Skip ahead two years and 14 composition numbers and we arrive at Four Compositions (GTM) 2000. The most startling thing about the disc is the label that released it: this is, astonishingly enough, the first time Braxton has recorded for Delmark since his epochal 1969 date For Alto. Unlike previous Ghost Trance recordings, this disc features a familiar jazz quartet instrumentation (sax plus rhythm), and listeners weaned on the great Braxton/Crispell/Dresser/Hemingway quartet will find themselves in familiar territory here. Some of the GTM recordings that Braxton has released have been tough going for all but the most devoted Braxtonians, by turns maddeningly perverse, static or austere; the Delmark disc is, by contrast, some of the most entertaining music he has laid down in recent years. The looped melodic tracks in these four pieces are sketched in quite briefly by GTM standards – they are as brief and as openended a springboard to improvisation as a conventional jazz head. Though the GTM melodic tracks are themselves much of a muchness, the performances as a whole each have a distinctive flavour, almost a character: no. 243, for example, is angry and nervous; no. 244, almost distracted.
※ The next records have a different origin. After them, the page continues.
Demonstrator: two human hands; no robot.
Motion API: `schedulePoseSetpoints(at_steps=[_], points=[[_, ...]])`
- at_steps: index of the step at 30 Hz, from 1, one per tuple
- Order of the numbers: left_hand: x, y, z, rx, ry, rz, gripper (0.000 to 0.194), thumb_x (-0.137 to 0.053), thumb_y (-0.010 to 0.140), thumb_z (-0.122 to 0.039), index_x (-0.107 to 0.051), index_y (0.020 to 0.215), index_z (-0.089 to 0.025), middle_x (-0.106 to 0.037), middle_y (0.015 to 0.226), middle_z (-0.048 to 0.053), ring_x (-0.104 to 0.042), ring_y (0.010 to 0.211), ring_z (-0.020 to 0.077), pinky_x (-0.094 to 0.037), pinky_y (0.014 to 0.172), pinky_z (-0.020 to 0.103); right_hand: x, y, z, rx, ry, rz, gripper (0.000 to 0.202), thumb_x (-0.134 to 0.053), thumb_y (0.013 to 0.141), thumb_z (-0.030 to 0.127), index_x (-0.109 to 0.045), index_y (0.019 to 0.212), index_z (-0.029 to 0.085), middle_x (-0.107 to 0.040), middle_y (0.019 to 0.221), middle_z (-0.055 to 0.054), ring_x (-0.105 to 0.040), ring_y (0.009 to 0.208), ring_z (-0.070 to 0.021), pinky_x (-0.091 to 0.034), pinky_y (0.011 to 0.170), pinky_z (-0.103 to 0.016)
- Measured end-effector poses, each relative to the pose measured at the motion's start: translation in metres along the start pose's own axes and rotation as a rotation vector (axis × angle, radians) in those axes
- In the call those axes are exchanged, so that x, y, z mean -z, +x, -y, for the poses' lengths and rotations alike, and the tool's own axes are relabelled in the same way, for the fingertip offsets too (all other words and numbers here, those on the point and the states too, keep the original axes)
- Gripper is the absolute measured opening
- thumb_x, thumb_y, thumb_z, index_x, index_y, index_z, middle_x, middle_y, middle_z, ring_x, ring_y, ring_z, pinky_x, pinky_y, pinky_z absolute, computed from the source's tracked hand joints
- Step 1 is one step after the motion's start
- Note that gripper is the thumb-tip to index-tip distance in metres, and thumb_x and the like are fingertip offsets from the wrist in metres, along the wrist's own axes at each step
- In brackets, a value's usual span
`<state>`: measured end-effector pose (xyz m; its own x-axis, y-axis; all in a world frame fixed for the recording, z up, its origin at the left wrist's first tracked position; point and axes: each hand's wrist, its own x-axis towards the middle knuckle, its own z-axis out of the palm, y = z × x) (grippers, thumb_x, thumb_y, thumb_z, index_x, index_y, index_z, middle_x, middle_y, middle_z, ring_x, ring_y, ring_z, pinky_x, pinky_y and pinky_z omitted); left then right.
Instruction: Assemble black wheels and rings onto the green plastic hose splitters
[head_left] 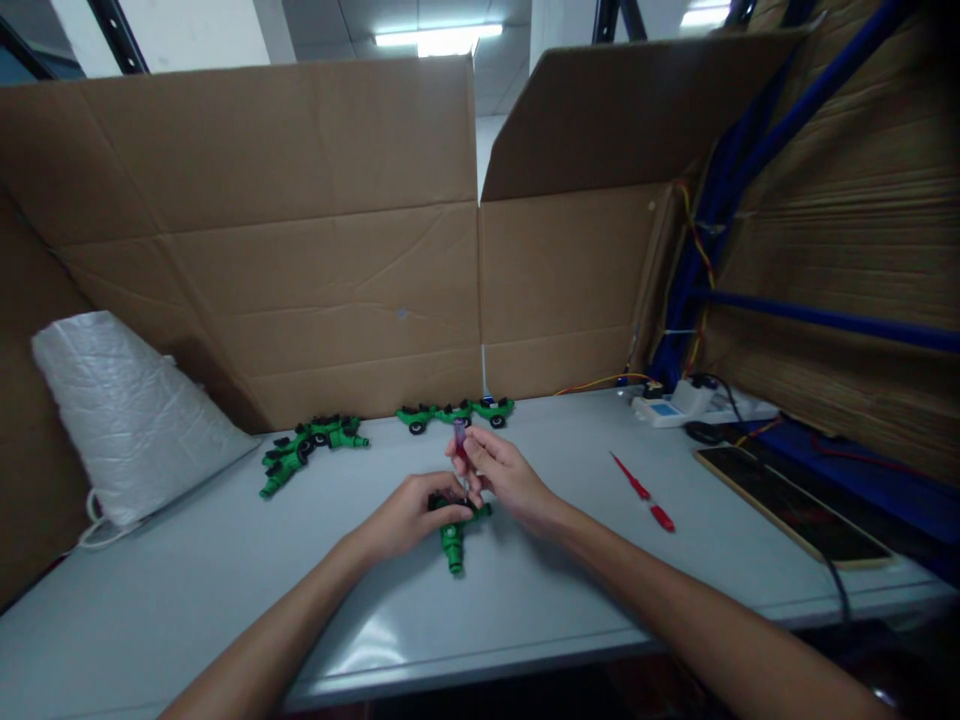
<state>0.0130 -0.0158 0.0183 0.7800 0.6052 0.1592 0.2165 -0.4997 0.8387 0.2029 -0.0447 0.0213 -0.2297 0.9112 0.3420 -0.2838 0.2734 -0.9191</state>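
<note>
In the middle of the table, my left hand is closed round a green toy vehicle with black parts. One end of the toy points toward me. My right hand grips a small screwdriver by its purple-red handle, held upright. Its metal shaft runs down to the toy between my fingers; the tip's contact point is hidden. Behind my hands, several green toy cars stand in a row. More green toy pieces lie in a curved line to the left.
A red screwdriver lies on the white table to the right. Further right are a flat dark panel with a cable and a white power strip. A silvery padded bag leans at the left. Cardboard walls the back.
</note>
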Motion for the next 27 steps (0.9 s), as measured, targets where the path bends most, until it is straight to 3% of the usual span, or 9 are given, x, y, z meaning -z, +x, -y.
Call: schedulePoseSetpoints(at_steps=[6,15,21,27], points=[[-0.001,0.0,0.003,-0.01,-0.003,-0.005,0.032,-0.073,0.095,-0.045,-0.074,0.102,-0.014,-0.076,0.103,0.01,-0.069,0.098,0.0233,-0.051,0.092,0.032,0.001,0.002,-0.003,0.01,0.011,-0.013,0.049,-0.08,0.085,0.059,-0.049,0.1,0.024,-0.064,0.074,0.007,-0.05,0.045,-0.0076,-0.043,0.041,-0.019],[0.0,0.0,0.001,-0.012,0.003,-0.008,0.033,-0.073,0.094,-0.046,-0.076,0.102,-0.014,-0.077,0.103,0.009,-0.068,0.095,0.0218,-0.05,0.09,0.029,0.002,0.002,-0.003,-0.031,0.058,0.009,0.043,-0.064,0.096,0.063,-0.061,0.103,0.02,-0.06,0.08,0.003,-0.051,0.05,-0.0071,-0.044,0.044,-0.019],[0.0,-0.001,0.002,-0.011,0.01,-0.003,0.033,-0.072,0.095,-0.045,-0.075,0.105,-0.014,-0.076,0.104,0.01,-0.068,0.098,0.0234,-0.05,0.092,0.031,0.004,0.004,-0.01,0.002,0.025,-0.027,0.046,-0.078,0.087,0.057,-0.05,0.102,0.024,-0.063,0.075,0.007,-0.049,0.045,-0.0068,-0.041,0.041,-0.018],[0.0,-0.001,0.004,0.007,0.041,-0.01,0.032,-0.073,0.094,-0.045,-0.075,0.101,-0.014,-0.076,0.099,0.009,-0.068,0.092,0.022,-0.05,0.089,0.03,0.005,0.004,-0.011,0.002,0.031,-0.031,0.042,-0.067,0.094,0.061,-0.057,0.104,0.021,-0.064,0.082,0.003,-0.048,0.048,-0.0066,-0.04,0.042,-0.019]])
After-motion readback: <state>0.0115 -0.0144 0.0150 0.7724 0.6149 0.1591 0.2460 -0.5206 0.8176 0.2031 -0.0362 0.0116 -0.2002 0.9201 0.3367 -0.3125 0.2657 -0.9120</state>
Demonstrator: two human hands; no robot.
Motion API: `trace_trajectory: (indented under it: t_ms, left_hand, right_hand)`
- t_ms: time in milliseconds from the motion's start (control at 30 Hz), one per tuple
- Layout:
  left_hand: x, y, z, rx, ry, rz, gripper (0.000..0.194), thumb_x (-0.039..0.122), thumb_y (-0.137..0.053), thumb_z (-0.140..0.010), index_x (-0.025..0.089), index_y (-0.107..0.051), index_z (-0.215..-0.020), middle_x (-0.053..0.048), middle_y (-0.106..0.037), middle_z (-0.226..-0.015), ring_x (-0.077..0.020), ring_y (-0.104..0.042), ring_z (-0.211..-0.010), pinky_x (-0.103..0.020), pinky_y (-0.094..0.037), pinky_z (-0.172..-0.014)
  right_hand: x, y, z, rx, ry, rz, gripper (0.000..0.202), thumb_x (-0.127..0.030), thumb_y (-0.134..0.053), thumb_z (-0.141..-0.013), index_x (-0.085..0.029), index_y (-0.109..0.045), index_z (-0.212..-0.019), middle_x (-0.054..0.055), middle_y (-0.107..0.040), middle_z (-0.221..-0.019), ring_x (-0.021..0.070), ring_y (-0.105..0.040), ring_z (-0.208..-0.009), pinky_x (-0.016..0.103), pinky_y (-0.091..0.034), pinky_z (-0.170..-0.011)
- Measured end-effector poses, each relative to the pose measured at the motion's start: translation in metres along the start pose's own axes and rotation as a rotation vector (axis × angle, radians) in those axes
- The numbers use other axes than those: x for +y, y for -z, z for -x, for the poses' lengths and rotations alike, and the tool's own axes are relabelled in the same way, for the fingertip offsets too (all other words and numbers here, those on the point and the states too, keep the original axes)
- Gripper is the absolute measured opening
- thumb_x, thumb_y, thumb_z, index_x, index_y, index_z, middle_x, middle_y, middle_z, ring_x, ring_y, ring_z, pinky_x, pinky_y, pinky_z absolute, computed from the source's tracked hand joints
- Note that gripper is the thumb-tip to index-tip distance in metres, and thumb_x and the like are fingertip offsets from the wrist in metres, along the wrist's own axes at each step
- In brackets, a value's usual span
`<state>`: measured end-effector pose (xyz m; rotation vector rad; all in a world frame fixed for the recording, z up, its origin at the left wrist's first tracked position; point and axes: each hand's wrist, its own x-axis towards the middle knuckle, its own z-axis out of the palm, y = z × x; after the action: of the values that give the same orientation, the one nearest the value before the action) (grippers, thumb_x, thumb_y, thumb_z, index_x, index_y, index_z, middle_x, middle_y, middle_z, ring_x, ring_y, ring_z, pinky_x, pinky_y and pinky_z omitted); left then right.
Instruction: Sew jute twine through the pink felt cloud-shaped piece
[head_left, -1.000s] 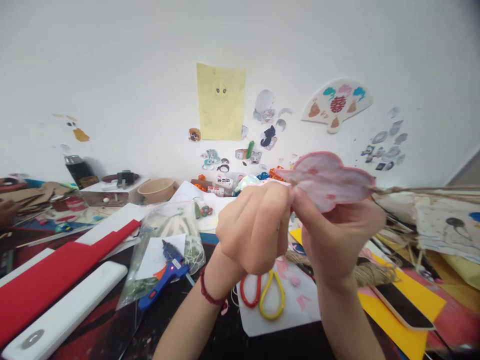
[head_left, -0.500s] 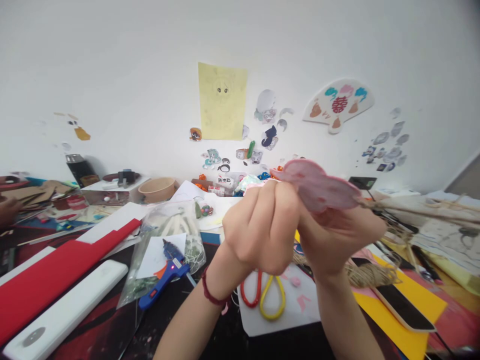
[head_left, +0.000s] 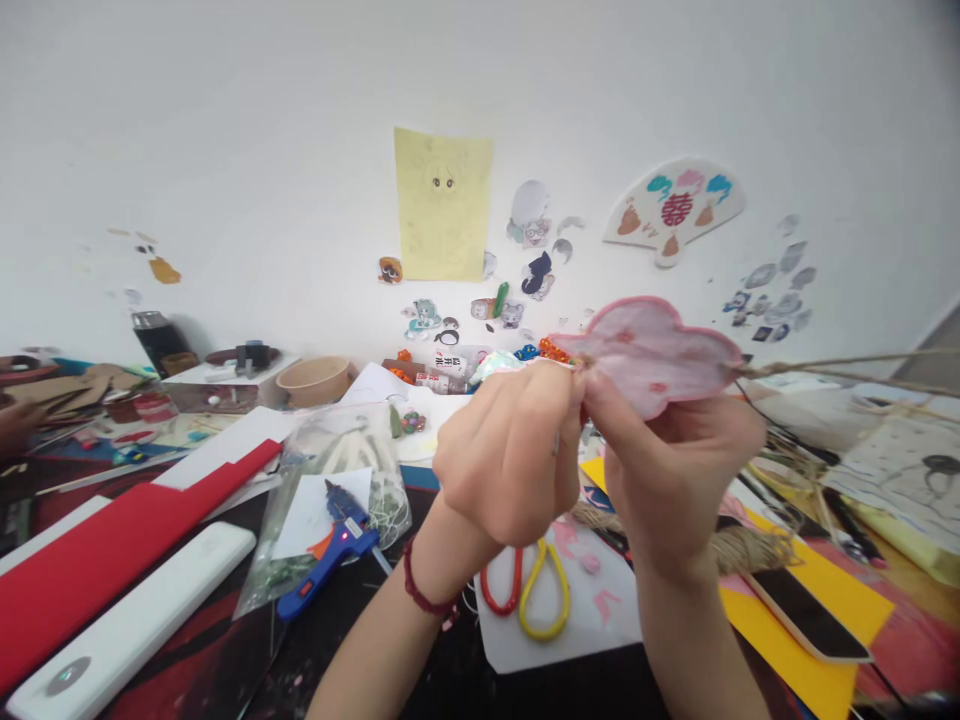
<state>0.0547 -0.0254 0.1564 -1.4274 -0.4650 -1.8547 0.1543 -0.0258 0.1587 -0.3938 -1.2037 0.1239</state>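
Note:
My right hand (head_left: 671,465) pinches a pink-edged, scalloped fabric piece (head_left: 645,355) with small reddish marks, its thumb against the lower left edge. From that piece's right end, twine (head_left: 832,362) runs off to the right. A short bit of twine also shows at its left end, where the fingers of my left hand (head_left: 517,450) are closed; most of their grip is hidden behind the fist. Both hands are raised above the table and almost touch. Below them, scissors with red and yellow handles (head_left: 544,600) lie on a white sheet (head_left: 562,650) with pink scraps.
A blue glue gun (head_left: 334,560) with a lit light lies left of my arms, beside a clear plastic bag (head_left: 322,430). Further left are a white long case (head_left: 142,610) and red board (head_left: 150,525). At right are a phone (head_left: 810,612) and twine bundle (head_left: 754,550). Another person's hand (head_left: 19,425) shows far left.
The pink fabric piece has turned its face more toward me and shifted slightly up and right. My left hand has moved a little left and down, rotating slightly.

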Motion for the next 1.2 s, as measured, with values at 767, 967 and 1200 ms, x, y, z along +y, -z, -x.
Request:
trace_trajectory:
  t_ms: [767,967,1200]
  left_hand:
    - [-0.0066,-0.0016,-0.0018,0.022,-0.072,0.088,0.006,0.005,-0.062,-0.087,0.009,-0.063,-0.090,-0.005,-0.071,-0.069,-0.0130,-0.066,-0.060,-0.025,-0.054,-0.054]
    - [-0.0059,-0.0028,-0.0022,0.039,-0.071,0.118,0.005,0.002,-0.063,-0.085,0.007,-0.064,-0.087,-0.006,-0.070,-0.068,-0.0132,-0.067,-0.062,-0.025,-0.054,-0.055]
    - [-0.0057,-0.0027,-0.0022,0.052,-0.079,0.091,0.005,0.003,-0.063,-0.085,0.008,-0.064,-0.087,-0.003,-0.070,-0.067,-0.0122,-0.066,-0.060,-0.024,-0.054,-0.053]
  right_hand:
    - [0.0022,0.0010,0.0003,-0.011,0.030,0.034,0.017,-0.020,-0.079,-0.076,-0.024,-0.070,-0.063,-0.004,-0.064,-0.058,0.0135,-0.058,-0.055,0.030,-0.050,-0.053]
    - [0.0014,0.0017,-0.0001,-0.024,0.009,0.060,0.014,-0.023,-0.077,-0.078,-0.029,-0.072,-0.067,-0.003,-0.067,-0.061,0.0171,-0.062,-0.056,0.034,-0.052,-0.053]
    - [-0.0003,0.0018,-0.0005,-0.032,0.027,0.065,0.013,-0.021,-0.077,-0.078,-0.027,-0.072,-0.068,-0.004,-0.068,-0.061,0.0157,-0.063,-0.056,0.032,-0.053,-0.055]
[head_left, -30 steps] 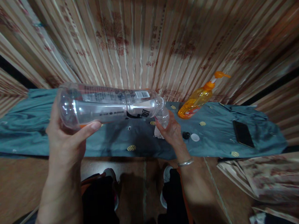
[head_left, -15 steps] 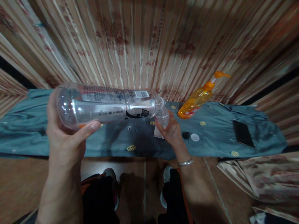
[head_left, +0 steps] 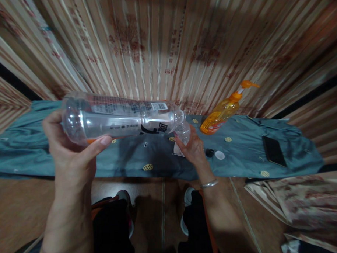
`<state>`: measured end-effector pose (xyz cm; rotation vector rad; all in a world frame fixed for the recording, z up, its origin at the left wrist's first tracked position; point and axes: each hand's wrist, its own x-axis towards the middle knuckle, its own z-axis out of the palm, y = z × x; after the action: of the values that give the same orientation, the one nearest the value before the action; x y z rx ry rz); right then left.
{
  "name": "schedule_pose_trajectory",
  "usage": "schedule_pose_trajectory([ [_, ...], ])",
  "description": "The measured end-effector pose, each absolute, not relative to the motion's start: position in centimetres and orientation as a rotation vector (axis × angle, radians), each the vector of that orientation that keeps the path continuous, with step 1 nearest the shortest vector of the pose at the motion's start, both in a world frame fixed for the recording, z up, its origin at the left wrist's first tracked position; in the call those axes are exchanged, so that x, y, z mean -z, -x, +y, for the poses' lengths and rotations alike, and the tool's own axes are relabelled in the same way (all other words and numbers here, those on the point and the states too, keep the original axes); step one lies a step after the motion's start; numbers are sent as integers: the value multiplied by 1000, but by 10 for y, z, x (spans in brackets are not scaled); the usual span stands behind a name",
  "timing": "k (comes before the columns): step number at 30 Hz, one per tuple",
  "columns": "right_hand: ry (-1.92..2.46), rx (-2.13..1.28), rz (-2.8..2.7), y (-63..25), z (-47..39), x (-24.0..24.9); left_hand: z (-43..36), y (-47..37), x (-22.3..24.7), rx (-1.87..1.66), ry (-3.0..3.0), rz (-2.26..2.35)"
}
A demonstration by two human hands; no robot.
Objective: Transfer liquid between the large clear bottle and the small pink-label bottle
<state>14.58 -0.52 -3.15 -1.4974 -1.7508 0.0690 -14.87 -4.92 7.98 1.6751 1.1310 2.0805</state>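
- Large clear bottle [head_left: 115,117] lay on its side in the air, left of centre to the middle of the frame, base to the left, neck to the right, with dark print and a barcode on its wall.
- At centre left, the left hand [head_left: 72,152] was curled around the base end, thumb along the lower front; its other fingers were mostly hidden behind.
- Beneath both, a worktop [head_left: 164,165] draped in teal cloth stretched across the frame.
- Just right of centre, the big bottle's neck met a small clear vessel [head_left: 183,131]; whether one mouth sat inside the other could not be told.
- The right hand [head_left: 195,147] was pinching that small vessel, thumb on its near side; a silver bracelet [head_left: 209,184] circled the wrist.
- Right of that hand, a black cap [head_left: 209,152] lay just beside a white disc [head_left: 219,155].
- Above them stood a pump bottle [head_left: 220,113] with orange liquid.
- At far right of the worktop lay a dark phone [head_left: 274,150].
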Motion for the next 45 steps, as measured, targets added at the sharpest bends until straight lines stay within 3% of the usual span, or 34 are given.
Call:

The other three players, all students of Braxton’s, play with a prickliness and nerve that shows no signs of mere deference, and the music’s all the better for it. Kevin Uehlinger stalks Braxton on piano, wielding a plunking, bony minimalist style, all jutting angles and forthright gaps; he also contributes silvery melodica to no. 244. Braxton’s quartet music has always been a feast for inventive bassists and drummers, and Keith Witty and Noam Schatz dive right in to it. Somehow they manage to bring some very unBraxtonian idioms into play (Schatz, for instance, is credited in Steven Loewy’s liner notes with an “unusually diverse background in hip hop, Afro-beat, and rock and roll”) and make it work. For all the complex interweavings of Braxton’s compositional strategies, the overall impression is of a music with an unpredictability and intensity that can border on fury, though the clarity of the four individual voices is never compromised. This is some of Braxton’s most compelling recent work, and certainly the pick of these two releases.